# Reliving My Youth



## jar546 (Oct 16, 2019)

I can't believe this is still sold but apparently only online.  Quisp cereal!!!!
Here is the link:

https://amzn.to/2MkbMEI

I just had my first bowl in decades.  Sweet and unhealthy but delicious.


----------



## fatboy (Oct 17, 2019)

A blast from the past, one of the cereals I only loved to eat at friends houses. Plain Cheerios and Wheaties in our  house growing up.


----------



## cda (Oct 17, 2019)

I found out many childhood things are not the same, or does not seem that way now a days.

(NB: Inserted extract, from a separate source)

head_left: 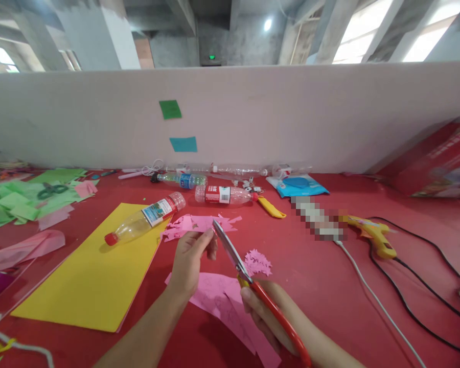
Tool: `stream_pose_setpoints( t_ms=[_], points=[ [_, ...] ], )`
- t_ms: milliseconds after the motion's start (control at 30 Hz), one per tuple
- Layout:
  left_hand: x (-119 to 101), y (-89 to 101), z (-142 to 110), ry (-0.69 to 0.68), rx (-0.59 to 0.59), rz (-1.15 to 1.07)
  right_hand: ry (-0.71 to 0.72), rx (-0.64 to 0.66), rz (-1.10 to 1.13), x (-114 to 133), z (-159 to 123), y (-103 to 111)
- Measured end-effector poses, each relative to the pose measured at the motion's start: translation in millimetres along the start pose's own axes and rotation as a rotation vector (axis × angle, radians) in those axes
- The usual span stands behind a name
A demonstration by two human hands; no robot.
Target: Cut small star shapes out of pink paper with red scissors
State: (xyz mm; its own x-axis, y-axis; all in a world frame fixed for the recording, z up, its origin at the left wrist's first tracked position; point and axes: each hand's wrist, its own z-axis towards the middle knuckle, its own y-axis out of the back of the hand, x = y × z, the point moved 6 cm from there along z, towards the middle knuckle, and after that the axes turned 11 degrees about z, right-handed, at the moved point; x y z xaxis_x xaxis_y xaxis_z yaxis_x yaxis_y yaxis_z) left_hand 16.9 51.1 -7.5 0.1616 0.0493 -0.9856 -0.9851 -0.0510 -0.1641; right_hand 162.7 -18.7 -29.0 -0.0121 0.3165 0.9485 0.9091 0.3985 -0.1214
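My right hand (270,312) grips red-handled scissors (233,253), their metal blades pointing up and away. The blade tips reach the fingertips of my left hand (191,255), which are pinched together. Whatever lies between those fingers is too small to make out. Beneath both hands a large curved sheet of pink paper (222,299) lies on the red table (322,301). Beside the blades sits a small heap of pink paper cuttings (257,262). Ragged pink paper scraps (189,223) lie just beyond my left hand.
A plastic bottle (128,230) rests on yellow paper (84,276) at left. Another bottle (239,196) lies ahead, near a yellow cutter (272,208) and a blue packet (297,185). At right are a yellow glue gun (373,232) and cords. Green paper (11,202) covers the far left.
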Motion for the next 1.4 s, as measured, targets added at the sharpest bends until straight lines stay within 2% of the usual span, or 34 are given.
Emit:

Especially cereal, they took all that good sugar out of them!!!


----------



## ADAguy (Oct 17, 2019)

"Ovalteen" anyone?


----------



## mark handler (Oct 18, 2019)

No idea that "Quaker Quisp" existed....


----------



## Rick18071 (Oct 18, 2019)

https://www.metv.com/lists/7-quazy-things-you-might-not-know-about-quisp-cereal


----------



## jar546 (Oct 18, 2019)

Rick18071 said:


> https://www.metv.com/lists/7-quazy-things-you-might-not-know-about-quisp-cereal



Nice find.  Thanks.


----------